▶ DESCRIPTION OF THE TASK:
Lines in which "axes" appears should be pulled from the data below.

* * *

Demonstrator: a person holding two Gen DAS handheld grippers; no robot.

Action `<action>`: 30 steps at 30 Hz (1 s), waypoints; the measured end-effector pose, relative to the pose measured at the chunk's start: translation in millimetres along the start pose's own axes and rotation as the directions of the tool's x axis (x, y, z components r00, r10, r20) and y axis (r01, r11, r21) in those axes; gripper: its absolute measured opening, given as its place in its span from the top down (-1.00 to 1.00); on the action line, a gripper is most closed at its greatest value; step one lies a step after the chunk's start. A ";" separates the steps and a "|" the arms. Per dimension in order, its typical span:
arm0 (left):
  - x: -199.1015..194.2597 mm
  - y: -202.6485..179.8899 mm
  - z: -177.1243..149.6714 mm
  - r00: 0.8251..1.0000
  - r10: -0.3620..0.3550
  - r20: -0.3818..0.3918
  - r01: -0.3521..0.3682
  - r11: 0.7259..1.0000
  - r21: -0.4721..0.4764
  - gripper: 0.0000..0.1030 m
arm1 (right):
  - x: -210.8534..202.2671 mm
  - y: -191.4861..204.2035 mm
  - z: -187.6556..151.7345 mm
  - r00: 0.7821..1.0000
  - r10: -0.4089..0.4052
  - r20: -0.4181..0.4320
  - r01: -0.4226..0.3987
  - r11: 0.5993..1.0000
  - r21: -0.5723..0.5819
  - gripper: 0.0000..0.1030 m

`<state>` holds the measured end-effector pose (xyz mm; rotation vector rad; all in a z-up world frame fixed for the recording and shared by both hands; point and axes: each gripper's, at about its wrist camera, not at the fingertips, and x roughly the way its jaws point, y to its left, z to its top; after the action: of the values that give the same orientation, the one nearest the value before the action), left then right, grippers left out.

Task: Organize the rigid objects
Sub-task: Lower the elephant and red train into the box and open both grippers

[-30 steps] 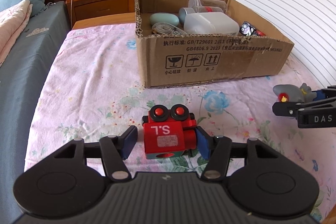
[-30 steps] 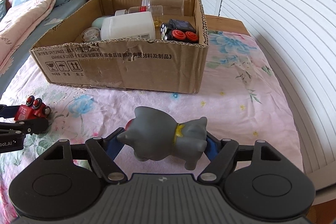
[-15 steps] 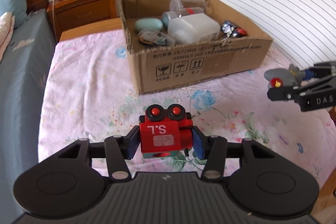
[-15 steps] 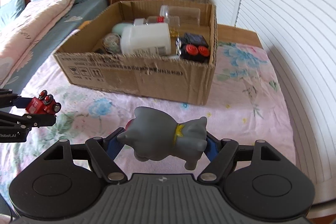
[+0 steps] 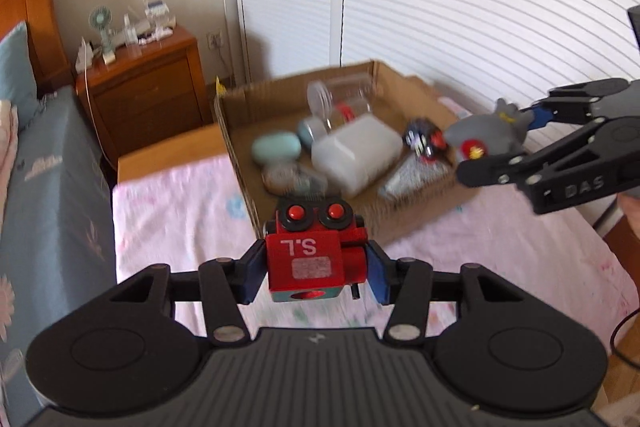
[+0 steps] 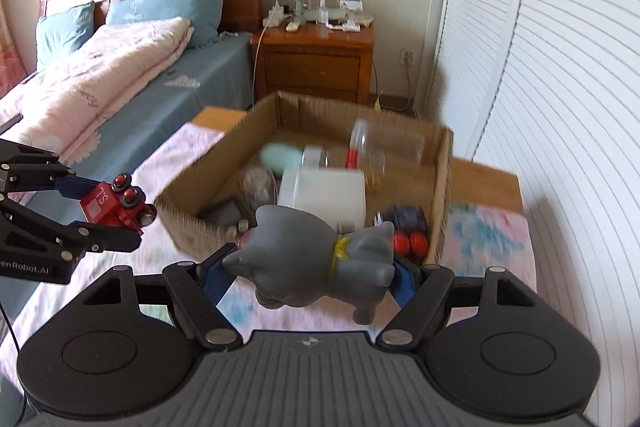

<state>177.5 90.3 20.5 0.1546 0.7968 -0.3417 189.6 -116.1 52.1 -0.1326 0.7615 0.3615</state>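
Left wrist view: the left tool [image 5: 312, 273] is clamped on the red train [image 5: 314, 251], its blue pads pressing the toy's two sides, and it carries the toy in the air in front of the near wall of the box [image 5: 240, 139]. The box sits on the pink floral cloth [image 5: 172, 203] and already holds a white bottle [image 5: 356, 155], a clear jar [image 5: 340, 99], a teal case [image 5: 276, 149] and a dark toy car [image 5: 424, 143], so I judge most of the sorting done, with the two held toys left to drop in. At the right, the right tool [image 5: 496, 143] holds the grey toy [image 5: 486, 135] level with the box's right corner.

Right wrist view: the right tool [image 6: 312, 277] is closed on the grey toy [image 6: 316, 263], which lies sideways between the pads, raised above the cloth just short of the box [image 6: 444, 187]. The tool points forward and slightly down toward the box opening. At the left, the left tool [image 6: 108, 215] grips the train [image 6: 116, 207], tilted, near the box's left corner; whether it is over the rim I cannot tell. Both toys are airborne, neither yet inside, and blur suggests motion
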 end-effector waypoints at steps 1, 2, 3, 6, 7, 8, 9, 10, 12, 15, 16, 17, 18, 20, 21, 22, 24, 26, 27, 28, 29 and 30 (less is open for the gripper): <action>2.0 1.1 6.2 1.000 0.004 0.007 -0.004 1.000 0.005 0.02 | 4.1 -0.2 5.7 1.000 0.001 0.002 -0.001 1.000 -0.004 -0.56; 4.6 2.0 12.5 1.000 0.008 0.012 -0.008 1.000 0.003 0.02 | 9.0 0.1 10.6 1.000 -0.001 0.005 0.001 1.000 -0.010 -0.56; 7.7 3.9 18.5 1.000 0.011 0.015 -0.011 1.000 0.001 0.02 | 13.7 0.0 15.0 1.000 -0.005 0.007 0.005 1.000 -0.011 -0.56; 20.0 10.3 36.1 0.999 0.027 0.023 -0.027 1.000 -0.008 0.02 | 28.4 -1.1 24.5 1.000 0.000 0.000 0.000 1.000 -0.003 -0.56; 24.4 11.7 41.2 0.999 0.034 0.023 -0.033 0.999 -0.008 0.02 | 32.6 -1.2 25.9 1.000 0.001 -0.002 -0.001 1.000 0.000 -0.56; 29.1 12.6 46.5 0.999 0.038 0.022 -0.038 0.999 -0.003 0.02 | 37.0 -1.0 26.8 1.000 0.005 -0.008 -0.005 1.000 0.002 -0.56; 34.1 13.3 51.1 0.999 0.043 0.019 -0.043 0.999 -0.002 0.02 | 41.0 -0.6 27.3 1.000 0.009 -0.013 -0.009 1.000 0.003 -0.56; 39.2 14.5 55.7 0.999 0.045 0.013 -0.045 0.999 -0.004 0.02 | 44.8 0.2 27.3 1.000 0.014 -0.017 -0.014 1.000 0.004 -0.57; 48.4 17.1 64.0 0.999 0.046 0.002 -0.046 0.999 -0.016 0.02 | 50.7 2.6 24.6 0.999 0.026 -0.019 -0.026 1.000 0.003 -0.77; 60.3 21.0 74.1 0.999 0.049 0.000 -0.049 0.998 -0.024 0.02 | 49.0 5.2 18.4 1.000 0.022 0.012 -0.023 1.000 0.014 -1.00; 64.1 21.3 76.6 0.999 0.048 -0.004 -0.048 0.999 -0.025 0.02 | 48.2 5.3 17.1 1.000 0.027 0.009 -0.027 0.999 0.025 -1.00; 68.1 21.3 79.0 0.999 0.045 -0.010 -0.045 0.999 -0.023 0.02 | 47.1 4.4 15.7 0.999 0.033 0.005 -0.034 0.999 0.039 -1.00; 71.9 21.4 81.4 0.999 0.045 -0.015 -0.045 0.999 -0.023 0.02 | 45.6 3.4 14.2 0.999 0.036 0.003 -0.036 0.998 0.054 -1.00; 80.2 20.8 86.2 0.999 0.041 -0.024 -0.041 0.999 -0.019 0.02 | 44.5 2.6 11.3 1.000 0.025 -0.007 -0.025 0.996 0.081 -1.00; 84.8 20.4 89.1 0.999 0.038 -0.030 -0.039 0.999 -0.020 0.02 | 43.2 2.4 9.5 1.000 0.019 -0.011 -0.018 0.996 0.092 -1.00; 89.5 20.5 92.6 0.999 0.036 -0.037 -0.037 0.999 -0.025 0.02 | 42.4 2.8 8.0 1.000 0.014 -0.015 -0.012 0.995 0.099 -1.00; 98.7 19.9 98.9 0.998 0.030 -0.049 -0.031 0.999 -0.029 0.02 | 40.4 4.4 4.7 1.000 0.008 -0.026 -0.005 0.994 0.110 -1.00; 108.4 18.9 105.4 0.998 0.029 -0.058 -0.032 0.999 -0.036 0.02 | 39.5 6.4 3.2 0.999 -0.004 -0.033 0.008 0.994 0.112 -1.00; 113.4 18.4 108.9 0.998 0.030 -0.063 -0.032 0.999 -0.035 0.02 | 38.5 7.4 2.3 0.999 -0.014 -0.032 0.017 0.993 0.116 -1.00; 118.3 18.2 112.3 0.997 0.032 -0.065 -0.035 0.999 -0.038 0.02 | 37.0 7.8 0.9 0.999 -0.020 -0.029 0.023 0.992 0.123 -1.00; 123.6 18.2 115.5 0.997 0.036 -0.070 -0.039 0.998 -0.040 0.02 | 36.3 7.4 0.5 0.999 -0.025 -0.025 0.028 0.990 0.138 -1.00; 129.1 18.4 118.6 0.996 0.041 -0.079 -0.044 0.998 -0.040 0.02 | 35.3 6.2 -0.1 0.999 -0.026 -0.023 0.029 0.988 0.155 -1.00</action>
<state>347.4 45.2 9.4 0.1459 0.8761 -0.2799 210.8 -100.8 27.6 -0.0004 0.8046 0.2736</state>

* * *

▶ ANSWER FOR THE TASK:
Action `<action>`: 30 steps at 30 Hz (1 s), waypoints; the measured end-effector pose, relative to the pose measured at the chunk's start: translation in millimetres along the start pose's own axes and rotation as the directions of the tool's x axis (x, y, z components r00, r10, r20) and y axis (r01, r11, r21) in those axes; gripper: its absolute measured opening, given as its place in its span from the top down (-1.00 to 1.00); on the action line, a gripper is most closed at its greatest value; step one lies a step after the chunk's start. A ";" separates the steps and a "|" the arms. Per dimension in order, its typical span:
`<state>` holds the measured end-effector pose (xyz mm; rotation vector rad; all in a z-up world frame fixed for the recording and shared by both hands; point and axes: each gripper's, at about its wrist camera, not at the fingertips, and x roughly the way its jaws point, y to its left, z to its top; after the action: of the values that give the same orientation, the one nearest the value before the action), left then right, grippers left out.

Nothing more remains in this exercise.